An article in today’s New York Times cemented many of my perceptions about the Italian business climate and ethics. “Is Italy Too Italian?” the headline of Dave Segal’s article about Italy’s devastating debt and business challenges read.

“To understand why (the Carlo Berbera) factory, and so much of Italy, is stagnant or worse, requires a bit of geopolitical history and a look at the highly idiosyncratic business culture here,” Segal writes. “It is defined, to a large degree, by deep-seated mistrust — not just of the government, but of anyone who isn’t part of the immediate family — as well as a widespread aversion to risk and to growth that to American eyes looks almost quaint.”

Basilica di San Miniato, Firenze, Italia
After I read the article this morning, brow knitted, I took a power walk high above Florence to the Basilica di San Miniato, an renowned 1800s church I had never visited. I sat, stunned by both beauty and perfect acoustics, in its nave as the choir sang luminously and the organist did encores.

Afterward, in the shade outside, is when I meet Giuseppe, Super Italian Entrepreneur, who also was inspired by the Mass. Though he is his 70s, Giuseppe says he has no intention of retiring from his investing business. He whips out a Blackberry to show me buy/sell emails he’s just received from a Hong Kong advisor. He mentions that he had a firm in Chicago set up – via remote - his online trading system.

Guiseppe is bullish about green energy stocks, and he listens intently as I talk about recent energy reporting I’ve been doing. He makes a note of the New York Times article to read. He mentions that the homily just delivered by a San Miniato monk has got his wheels turning about a new business opportunity – but he’s Not Ready to Share It, he says with a wink.

As we talk, Giuseppe keeps glancing at the spectacular view of the entire Florence valley spread in front of us. People pant up the long flight of stone steps from far below.

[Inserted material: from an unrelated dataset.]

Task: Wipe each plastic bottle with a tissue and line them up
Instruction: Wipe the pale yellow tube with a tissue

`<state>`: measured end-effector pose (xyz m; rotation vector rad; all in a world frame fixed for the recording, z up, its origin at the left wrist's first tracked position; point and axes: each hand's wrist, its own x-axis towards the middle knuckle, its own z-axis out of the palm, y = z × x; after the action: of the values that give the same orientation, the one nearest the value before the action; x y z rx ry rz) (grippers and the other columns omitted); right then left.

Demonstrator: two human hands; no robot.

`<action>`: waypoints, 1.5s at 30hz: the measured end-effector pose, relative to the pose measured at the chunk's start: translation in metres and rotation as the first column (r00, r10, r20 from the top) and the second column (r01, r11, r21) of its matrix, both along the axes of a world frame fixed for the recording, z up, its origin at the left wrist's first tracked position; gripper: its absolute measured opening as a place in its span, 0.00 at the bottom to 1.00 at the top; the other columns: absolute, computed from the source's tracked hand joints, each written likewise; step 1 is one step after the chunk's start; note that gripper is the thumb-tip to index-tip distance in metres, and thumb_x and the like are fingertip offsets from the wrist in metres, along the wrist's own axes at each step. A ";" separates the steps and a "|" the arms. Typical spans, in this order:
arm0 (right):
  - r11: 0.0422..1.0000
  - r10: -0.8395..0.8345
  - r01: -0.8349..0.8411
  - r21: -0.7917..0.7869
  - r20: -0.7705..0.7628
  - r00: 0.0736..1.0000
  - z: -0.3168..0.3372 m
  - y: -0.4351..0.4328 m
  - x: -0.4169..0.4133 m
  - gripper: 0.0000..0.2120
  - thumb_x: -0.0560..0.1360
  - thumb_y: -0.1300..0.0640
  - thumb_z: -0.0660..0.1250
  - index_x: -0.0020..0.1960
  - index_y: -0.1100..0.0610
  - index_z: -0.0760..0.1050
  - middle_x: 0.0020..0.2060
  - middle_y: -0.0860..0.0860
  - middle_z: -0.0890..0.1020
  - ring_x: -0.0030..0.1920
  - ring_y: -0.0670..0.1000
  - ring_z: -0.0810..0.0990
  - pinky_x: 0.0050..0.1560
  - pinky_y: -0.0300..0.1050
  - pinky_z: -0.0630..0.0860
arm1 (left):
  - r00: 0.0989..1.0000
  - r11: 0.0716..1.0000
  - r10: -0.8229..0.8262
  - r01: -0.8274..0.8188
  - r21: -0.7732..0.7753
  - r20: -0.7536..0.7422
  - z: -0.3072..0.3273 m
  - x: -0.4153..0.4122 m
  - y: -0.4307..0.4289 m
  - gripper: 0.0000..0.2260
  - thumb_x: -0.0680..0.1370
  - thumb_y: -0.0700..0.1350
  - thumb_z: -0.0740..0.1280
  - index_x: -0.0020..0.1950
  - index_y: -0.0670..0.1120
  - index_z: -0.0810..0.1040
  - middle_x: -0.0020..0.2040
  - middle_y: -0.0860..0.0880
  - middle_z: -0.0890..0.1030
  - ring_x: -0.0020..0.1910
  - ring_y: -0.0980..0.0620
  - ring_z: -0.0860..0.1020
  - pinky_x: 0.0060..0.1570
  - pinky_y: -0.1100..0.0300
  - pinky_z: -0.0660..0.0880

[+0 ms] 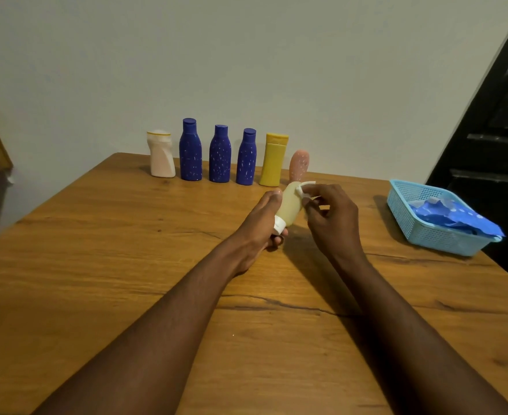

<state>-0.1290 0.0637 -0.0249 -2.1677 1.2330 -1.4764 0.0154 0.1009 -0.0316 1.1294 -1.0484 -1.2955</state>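
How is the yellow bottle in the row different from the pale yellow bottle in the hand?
The yellow bottle stands upright on the table; the pale bottle is tilted in the left hand. The first is deep yellow with a yellow cap, the other pale with a white cap. Only the pale one meets the tissue held by the right hand.
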 end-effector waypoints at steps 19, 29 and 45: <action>0.999 0.006 -0.005 -0.044 0.019 1.000 0.007 0.002 -0.008 0.11 0.77 0.66 0.69 0.57 0.58 0.82 0.53 0.53 0.81 0.51 0.49 0.79 0.44 0.32 0.74 | 0.987 0.999 -0.034 0.040 -0.035 0.156 -0.005 -0.001 -0.004 0.27 0.83 0.68 0.49 0.76 0.56 0.65 0.52 0.44 0.77 0.36 0.56 0.75 0.33 0.62 0.71; 0.961 0.276 -0.275 0.025 -0.086 0.957 0.009 0.013 0.004 0.07 0.74 0.62 0.70 0.49 0.56 0.85 0.43 0.45 0.81 0.45 0.46 0.79 0.43 0.40 0.79 | 0.985 0.999 -0.001 0.011 -0.054 0.170 -0.002 0.000 -0.006 0.32 0.80 0.73 0.50 0.77 0.57 0.67 0.64 0.48 0.81 0.49 0.54 0.80 0.42 0.57 0.76; 0.918 0.053 -0.180 0.355 0.340 0.939 0.007 0.001 -0.007 0.09 0.81 0.58 0.64 0.61 0.55 0.77 0.51 0.51 0.82 0.51 0.50 0.82 0.44 0.45 0.81 | 0.997 0.995 0.056 -0.052 -0.083 0.046 -0.004 0.000 0.000 0.12 0.83 0.58 0.64 0.66 0.58 0.75 0.58 0.43 0.77 0.36 0.55 0.77 0.32 0.63 0.72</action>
<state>-0.1362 0.0650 -0.0184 -1.6384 1.1369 -1.3416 0.0157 0.1007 -0.0352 1.1243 -1.0898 -1.1780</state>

When we part, he asks for my business card so he can send me tips – or maybe arrange a lunch meeting to discuss investing. I decide it is not a pickup line.

It is only as I am navigating the stone steps myself that I notice one other thing Giuseppe might have had in view just below as we talked. A late-model, two-seater red Lotus coupe.

I don’t have to turn to see if Giuseppe is following. He has a Lotus frame of mind.